Kidnappings torment Sri Lankan families

Toronto Star
AP PHOTO
Sri Lankan ethnic Tamils gather in Vauvniya Feb. 12, 2009 for a mass burial of relatives killed while fleeing Tamil Tiger-controlled area in war-torn north.

CIVILIAN DEATHS PUT AT 40 DAILY

COLOMBO – A top Sri Lankan health official says 40 civilians are killed every day and more than 100 are wounded in the fight between government troops and Tamil Tiger rebels.

Dr. Thurairajah Varatharajah says the makeshift hospital he is running out of a school in the coastal town of Putumattalan is overwhelmed by casualties. Most of his doctors and nurses have fled the war zone and the facility is running out of some essential medicines.

Aid groups have estimated more than 200,000 civilians are trapped in a tiny strip of land still controlled by the rebels along the northeastern coast.

The military and rebels deny attacking civilians, but reports from aid workers, health officials and evacuees implicate both sides.

— Associated Press

Mysterious abductions leave many 'terribly afraid,' foreign minister laughs off claims as 'a big racket'
Feb 14, 2009 04:30 AM

SOUTH ASIA BUREAU

COLOMBO – Where is Mohideen?

His wife Fatima wonders this every day as she wakes at 5 a.m. to say her morning prayers and get her two sons ready for school.

Since November, Fatima, who lives in a corrugated tin-roof home in one of the Sri Lankan capital's Tamil neighbourhoods, has been praying to Allah for her husband's safe return.

At 5:30 a.m. on Nov. 11, four men wielding guns and flashing badges barged into Fatima's home, demanding Mohideen accompany them to the police station for two hours to be questioned.

Mohideen, who makes a modest living as a jellyfish seller, hasn't been seen since.

"When they took him, he was crying and asked me to protect him," said Fatima, who spoke on condition her last name not be published because she is afraid of reprisals.

Fatima's anguish underscores the plight of many families in this war-torn country off India's south coast. Even as Sri Lankan President Mahinda Rajapaksa promises victory over the Tamil Tigers is imminent – the terrorist group is making a final stand in Sri Lanka's northeastern jungles – families like Fatima's continue to be tormented by mysterious kidnappings.

"It's happening across the country and people are terribly afraid," said Jehan Perera, a director with the National Peace Council, a research and advocacy group. "The biggest fear is not knowing who is doing the kidnapping. Is it the government or the LTTE (as the Tigers are known here) or some faction or breakaway group of the LTTE? It's worse when you have no idea."

Wearing a pale yellow and tan sari with her salt-and-pepper hair pulled back in a bun, Fatima says she has done everything possible to ensure Mohideen is released.

When local TV reporters appeared at the family's home days after he went missing, she turned them away, believing the publicity would hurt his chances of survival.
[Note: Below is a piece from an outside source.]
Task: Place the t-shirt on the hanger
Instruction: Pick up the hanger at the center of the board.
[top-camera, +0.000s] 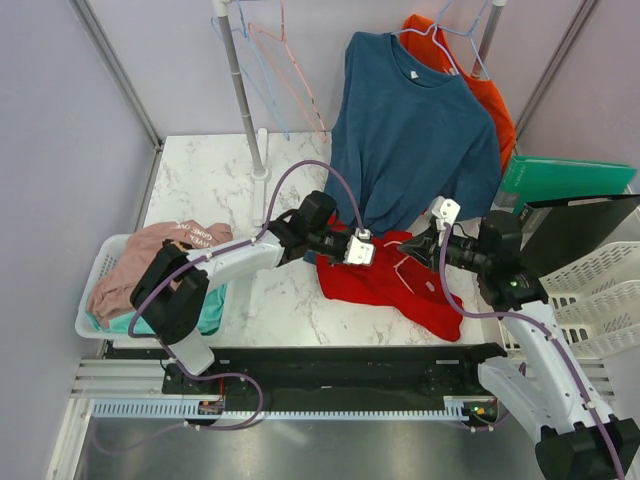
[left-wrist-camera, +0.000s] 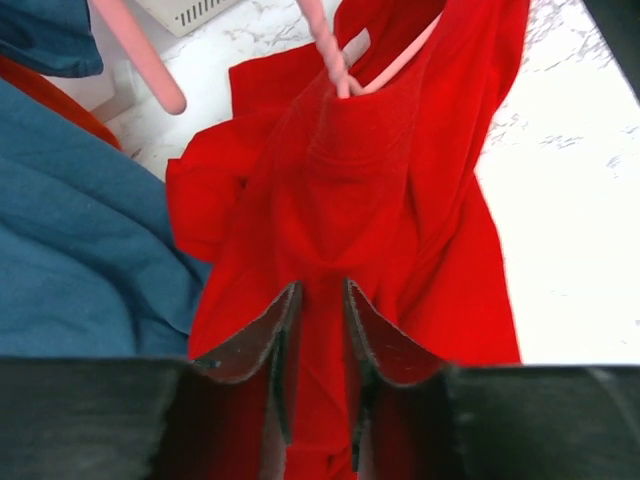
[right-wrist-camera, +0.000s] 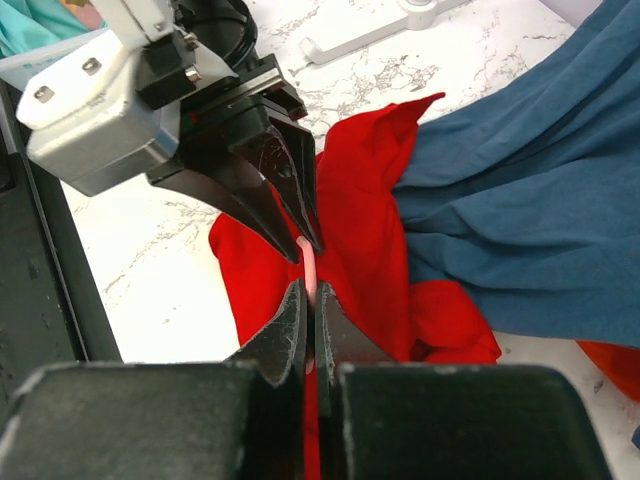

She has repeatedly gone to local police, who say they don't know where Mohideen is and deny taking him into custody. She's also filed a complaint with the Human Rights Commission of Sri Lanka.

She plans to move in with her sister, Raheema, who also lives in Colombo. That way Fatima can rent her house, pay bills and buy food.

Kidnappings have long been a Sri Lankan scourge and were a particular danger in the late 1980s when the government of the day was battling an aggressive Marxist political party that both challenged its authority and tried to scuttle peace negotiations with the LTTE.

Between 1988 and 1990, an estimated 20,000 to 60,000 people here were murdered by government-sponsored paramilitary death squads, European parliamentarians charged at the time.

Young men suspected of being revolutionaries were forcibly taken from their homes, tossed into jeeps with no licence plates and driven away to be beaten, interrogated and murdered. Sometimes, their bodies were tossed into a river near Colombo and commuters at the Ja-Ela Bridge, just north of the city, would slow down to watch the corpses float out to the ocean.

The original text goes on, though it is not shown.